Copy the data exactly. Images are the one exception.

[Opening Data segment section]

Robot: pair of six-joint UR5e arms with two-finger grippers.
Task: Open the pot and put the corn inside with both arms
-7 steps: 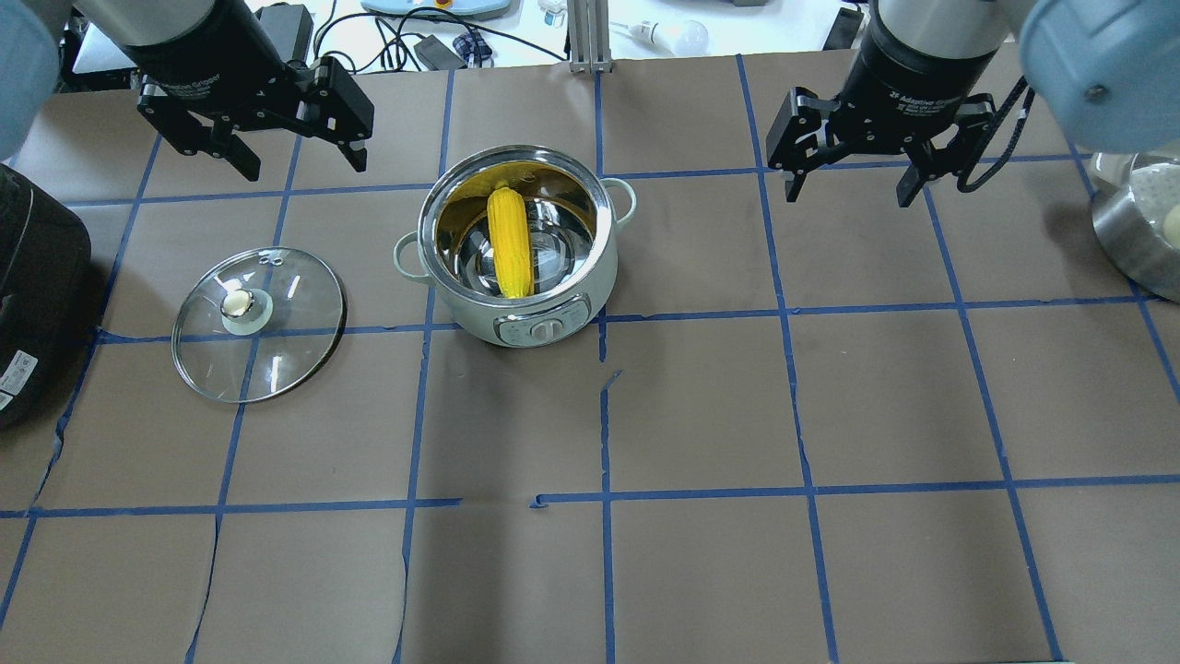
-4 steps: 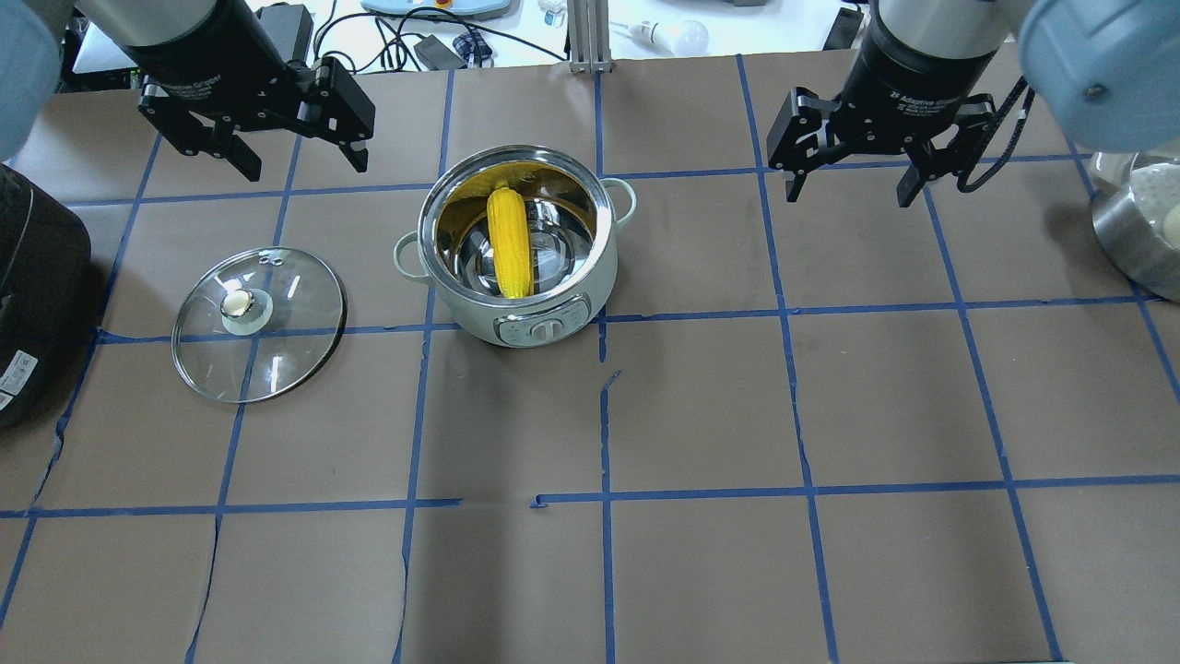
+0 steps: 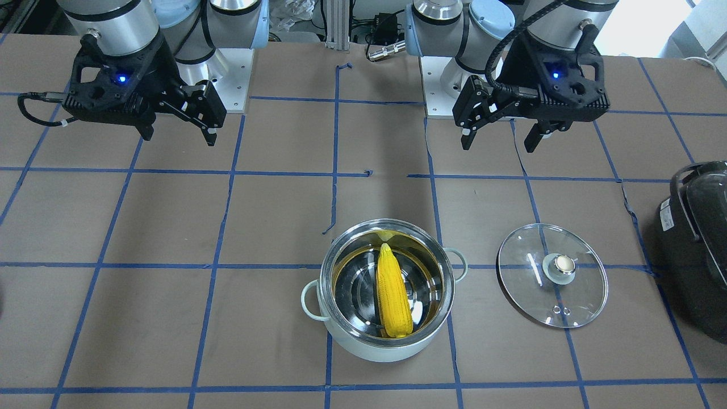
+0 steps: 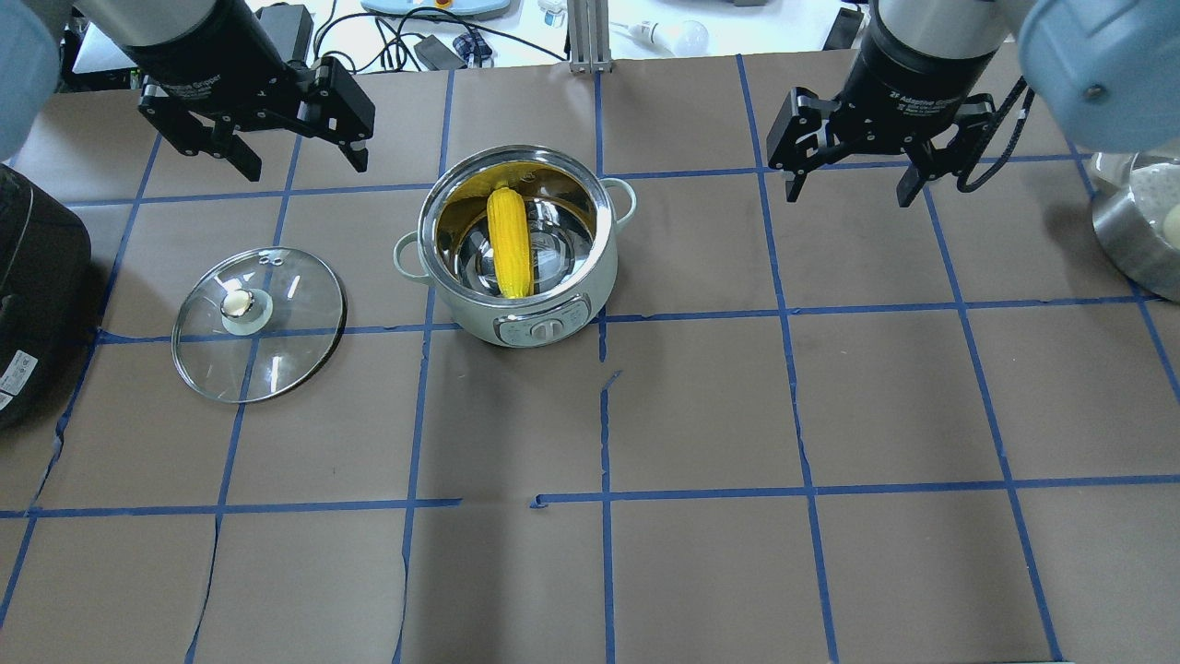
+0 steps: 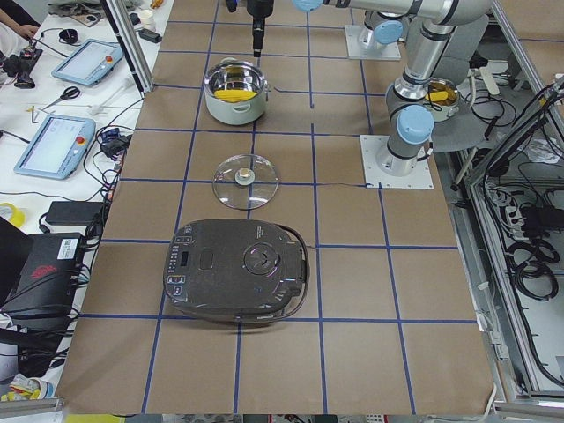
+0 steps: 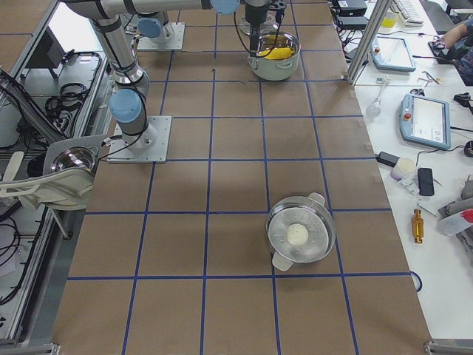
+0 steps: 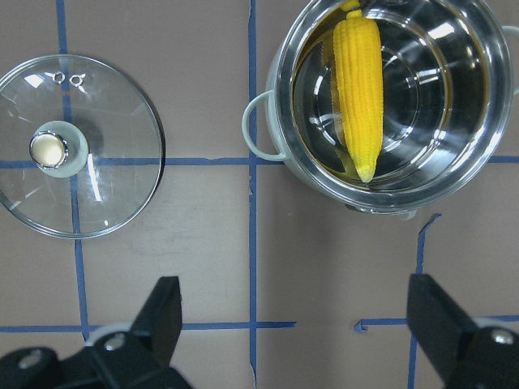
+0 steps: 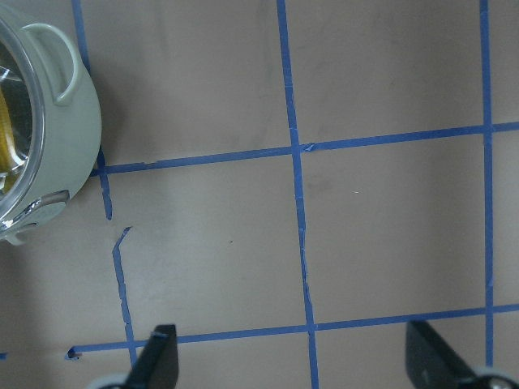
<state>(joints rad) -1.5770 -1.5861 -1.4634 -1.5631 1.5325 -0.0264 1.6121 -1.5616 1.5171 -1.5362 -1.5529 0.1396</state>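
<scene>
The corn is in. It lies inside the open pot on the shiny steel bottom, running front to back with its pointed tip toward the robot's side. The pot stands on the brown table, right on the blue tape grid. The glass lid is off and lies flat with its knob up, just to the robot's left of the pot, a clear gap between the two. Up above, the left gripper hangs high over the table with its jaws spread wide and nothing between them; its wrist camera looks straight down on both lid and pot. The right gripper hangs on the other side, well apart from the pot, jaws likewise spread and empty, only the pot's edge and one loop handle showing in its wrist view. Out at the far left sits a large black appliance, and at the far right a steel steamer pot holding a pale round item.
</scene>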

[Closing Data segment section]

▶ [Answer area]
Robot: pair of six-joint UR5e arms with two-finger grippers.
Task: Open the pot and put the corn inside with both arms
-7 steps: 
-4 steps: 
+0 steps: 
+0 steps: 
+0 steps: 
+0 steps: 
+0 steps: 
+0 steps: 
<state>(joints rad) -1.5770 -1.5861 -1.4634 -1.5631 1.5325 -0.0264 1.6121 -1.5616 1.5171 -1.5362 -1.5529 0.1396</state>
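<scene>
The corn is in. It lies inside the open pot on the shiny steel bottom, running front to back with its pointed tip toward the robot's side. The pot stands on the brown table, right on the blue tape grid. The glass lid is off and lies flat with its knob up, just to the robot's left of the pot, a clear gap between the two. Up above, the left gripper hangs high over the table with its jaws spread wide and nothing between them; its wrist camera looks straight down on both lid and pot. The right gripper hangs on the other side, well apart from the pot, jaws likewise spread and empty, only the pot's edge and one loop handle showing in its wrist view. Out at the far left sits a large black appliance, and at the far right a steel steamer pot holding a pale round item.
</scene>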

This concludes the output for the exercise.